● **AVAILABLE DATA**:
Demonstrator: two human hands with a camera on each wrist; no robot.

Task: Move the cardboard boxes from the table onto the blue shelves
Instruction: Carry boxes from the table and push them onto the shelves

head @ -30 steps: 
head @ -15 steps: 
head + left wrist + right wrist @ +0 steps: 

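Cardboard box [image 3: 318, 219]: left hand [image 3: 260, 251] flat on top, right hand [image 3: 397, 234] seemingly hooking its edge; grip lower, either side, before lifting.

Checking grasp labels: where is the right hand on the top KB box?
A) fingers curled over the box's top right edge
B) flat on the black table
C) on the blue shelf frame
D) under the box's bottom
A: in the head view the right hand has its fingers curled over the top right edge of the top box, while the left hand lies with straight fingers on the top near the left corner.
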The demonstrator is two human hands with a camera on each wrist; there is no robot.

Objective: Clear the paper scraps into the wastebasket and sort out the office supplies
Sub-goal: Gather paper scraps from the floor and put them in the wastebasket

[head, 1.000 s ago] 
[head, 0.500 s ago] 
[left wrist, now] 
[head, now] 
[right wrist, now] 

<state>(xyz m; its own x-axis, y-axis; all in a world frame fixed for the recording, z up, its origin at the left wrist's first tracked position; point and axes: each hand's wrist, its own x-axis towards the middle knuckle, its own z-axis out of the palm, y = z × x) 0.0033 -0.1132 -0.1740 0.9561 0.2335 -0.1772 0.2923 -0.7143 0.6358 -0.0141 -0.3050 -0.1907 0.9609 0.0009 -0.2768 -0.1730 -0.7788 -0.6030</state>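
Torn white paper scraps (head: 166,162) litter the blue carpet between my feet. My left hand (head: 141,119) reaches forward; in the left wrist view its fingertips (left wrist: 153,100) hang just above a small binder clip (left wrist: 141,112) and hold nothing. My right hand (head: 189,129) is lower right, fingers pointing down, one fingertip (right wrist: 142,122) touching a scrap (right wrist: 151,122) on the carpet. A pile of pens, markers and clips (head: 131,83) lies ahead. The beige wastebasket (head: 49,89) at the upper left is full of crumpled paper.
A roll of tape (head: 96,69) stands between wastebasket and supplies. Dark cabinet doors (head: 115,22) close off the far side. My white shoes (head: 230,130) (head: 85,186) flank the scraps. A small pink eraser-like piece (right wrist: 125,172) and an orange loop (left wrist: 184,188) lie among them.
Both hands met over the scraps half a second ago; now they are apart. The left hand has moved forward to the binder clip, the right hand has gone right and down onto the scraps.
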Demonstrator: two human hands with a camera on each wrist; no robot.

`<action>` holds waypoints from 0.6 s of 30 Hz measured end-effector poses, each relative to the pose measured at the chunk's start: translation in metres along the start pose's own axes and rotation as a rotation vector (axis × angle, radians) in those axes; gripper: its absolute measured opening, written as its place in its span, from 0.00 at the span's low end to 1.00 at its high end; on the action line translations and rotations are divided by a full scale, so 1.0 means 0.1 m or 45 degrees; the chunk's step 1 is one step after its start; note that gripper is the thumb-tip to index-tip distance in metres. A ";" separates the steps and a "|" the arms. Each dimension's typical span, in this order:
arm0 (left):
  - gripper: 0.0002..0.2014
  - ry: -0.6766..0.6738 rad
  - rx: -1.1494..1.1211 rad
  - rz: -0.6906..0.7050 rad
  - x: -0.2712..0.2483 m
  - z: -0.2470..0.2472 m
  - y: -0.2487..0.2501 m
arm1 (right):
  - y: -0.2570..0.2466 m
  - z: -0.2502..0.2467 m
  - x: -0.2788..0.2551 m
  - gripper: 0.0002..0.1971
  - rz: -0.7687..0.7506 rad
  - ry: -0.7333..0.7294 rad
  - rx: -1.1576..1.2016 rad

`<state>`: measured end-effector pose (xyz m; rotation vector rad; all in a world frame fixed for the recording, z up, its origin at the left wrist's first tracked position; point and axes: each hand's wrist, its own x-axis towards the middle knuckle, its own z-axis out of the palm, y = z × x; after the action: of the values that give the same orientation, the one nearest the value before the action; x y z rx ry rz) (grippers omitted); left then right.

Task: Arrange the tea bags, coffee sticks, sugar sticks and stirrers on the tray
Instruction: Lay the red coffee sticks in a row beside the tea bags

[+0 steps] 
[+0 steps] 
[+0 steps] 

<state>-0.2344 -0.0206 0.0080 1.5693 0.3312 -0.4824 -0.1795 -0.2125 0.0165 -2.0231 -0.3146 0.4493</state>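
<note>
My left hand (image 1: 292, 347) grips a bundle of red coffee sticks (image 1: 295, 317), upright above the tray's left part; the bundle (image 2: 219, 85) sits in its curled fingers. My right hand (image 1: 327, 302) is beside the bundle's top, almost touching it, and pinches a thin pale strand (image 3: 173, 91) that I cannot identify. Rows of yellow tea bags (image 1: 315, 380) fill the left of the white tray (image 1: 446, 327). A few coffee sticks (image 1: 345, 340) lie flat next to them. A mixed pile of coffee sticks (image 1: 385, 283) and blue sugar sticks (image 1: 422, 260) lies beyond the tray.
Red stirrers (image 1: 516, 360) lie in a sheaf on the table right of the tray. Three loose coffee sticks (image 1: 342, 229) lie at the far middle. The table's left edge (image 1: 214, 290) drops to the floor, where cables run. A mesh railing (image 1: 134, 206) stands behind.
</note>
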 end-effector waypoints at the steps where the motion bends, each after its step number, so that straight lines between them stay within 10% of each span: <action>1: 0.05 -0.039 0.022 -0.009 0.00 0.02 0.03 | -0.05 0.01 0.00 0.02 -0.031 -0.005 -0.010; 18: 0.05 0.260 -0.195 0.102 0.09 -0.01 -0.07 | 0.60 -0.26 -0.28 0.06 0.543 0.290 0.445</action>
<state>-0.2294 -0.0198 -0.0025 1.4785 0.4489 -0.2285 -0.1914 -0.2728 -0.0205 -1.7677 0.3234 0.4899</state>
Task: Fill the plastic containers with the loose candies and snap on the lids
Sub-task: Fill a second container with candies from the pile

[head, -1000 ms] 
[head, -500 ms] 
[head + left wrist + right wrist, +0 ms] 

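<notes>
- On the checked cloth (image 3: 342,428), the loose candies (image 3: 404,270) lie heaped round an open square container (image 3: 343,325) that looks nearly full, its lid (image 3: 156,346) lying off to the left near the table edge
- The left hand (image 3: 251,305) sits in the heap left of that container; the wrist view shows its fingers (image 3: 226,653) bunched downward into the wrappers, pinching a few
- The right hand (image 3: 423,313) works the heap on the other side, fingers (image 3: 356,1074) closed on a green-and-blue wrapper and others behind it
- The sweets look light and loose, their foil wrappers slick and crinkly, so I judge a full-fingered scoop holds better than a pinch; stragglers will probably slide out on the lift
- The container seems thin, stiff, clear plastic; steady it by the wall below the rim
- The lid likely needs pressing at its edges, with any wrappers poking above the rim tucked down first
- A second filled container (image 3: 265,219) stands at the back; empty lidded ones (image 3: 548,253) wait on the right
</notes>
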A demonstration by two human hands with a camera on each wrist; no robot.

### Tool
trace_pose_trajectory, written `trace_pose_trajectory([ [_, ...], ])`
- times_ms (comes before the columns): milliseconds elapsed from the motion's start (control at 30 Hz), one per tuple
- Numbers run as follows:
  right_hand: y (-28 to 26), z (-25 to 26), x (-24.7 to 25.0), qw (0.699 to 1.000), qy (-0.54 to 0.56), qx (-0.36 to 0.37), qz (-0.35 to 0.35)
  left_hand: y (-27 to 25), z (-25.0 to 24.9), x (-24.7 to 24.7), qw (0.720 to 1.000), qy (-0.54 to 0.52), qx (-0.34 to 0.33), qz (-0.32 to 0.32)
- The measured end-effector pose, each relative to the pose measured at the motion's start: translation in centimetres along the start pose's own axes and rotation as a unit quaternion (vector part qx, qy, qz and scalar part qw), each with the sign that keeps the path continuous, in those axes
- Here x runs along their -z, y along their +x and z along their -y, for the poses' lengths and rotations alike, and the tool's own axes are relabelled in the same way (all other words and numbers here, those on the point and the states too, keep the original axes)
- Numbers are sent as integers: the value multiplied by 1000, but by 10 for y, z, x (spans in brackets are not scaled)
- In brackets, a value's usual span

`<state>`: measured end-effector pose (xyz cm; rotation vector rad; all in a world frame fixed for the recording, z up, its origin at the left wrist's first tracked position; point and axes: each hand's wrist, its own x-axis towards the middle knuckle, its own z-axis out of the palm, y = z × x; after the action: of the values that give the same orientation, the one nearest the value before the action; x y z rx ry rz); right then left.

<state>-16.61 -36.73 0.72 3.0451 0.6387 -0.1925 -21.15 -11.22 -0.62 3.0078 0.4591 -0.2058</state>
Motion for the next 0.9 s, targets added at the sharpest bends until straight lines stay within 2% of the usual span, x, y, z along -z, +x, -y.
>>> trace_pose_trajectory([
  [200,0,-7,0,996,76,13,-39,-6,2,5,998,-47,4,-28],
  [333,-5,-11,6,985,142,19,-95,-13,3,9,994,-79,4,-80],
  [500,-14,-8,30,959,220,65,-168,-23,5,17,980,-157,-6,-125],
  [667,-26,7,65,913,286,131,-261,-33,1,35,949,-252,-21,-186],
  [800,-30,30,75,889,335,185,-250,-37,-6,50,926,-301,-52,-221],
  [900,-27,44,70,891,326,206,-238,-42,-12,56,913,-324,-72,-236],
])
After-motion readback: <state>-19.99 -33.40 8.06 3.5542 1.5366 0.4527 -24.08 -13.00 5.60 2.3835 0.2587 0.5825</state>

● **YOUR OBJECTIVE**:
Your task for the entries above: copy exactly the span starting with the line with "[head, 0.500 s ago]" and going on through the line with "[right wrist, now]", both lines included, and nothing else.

● **EXERCISE RESPONSE**:
[head, 0.500 s ago] 
[left wrist, now] 
[head, now] 
[right wrist, now] 

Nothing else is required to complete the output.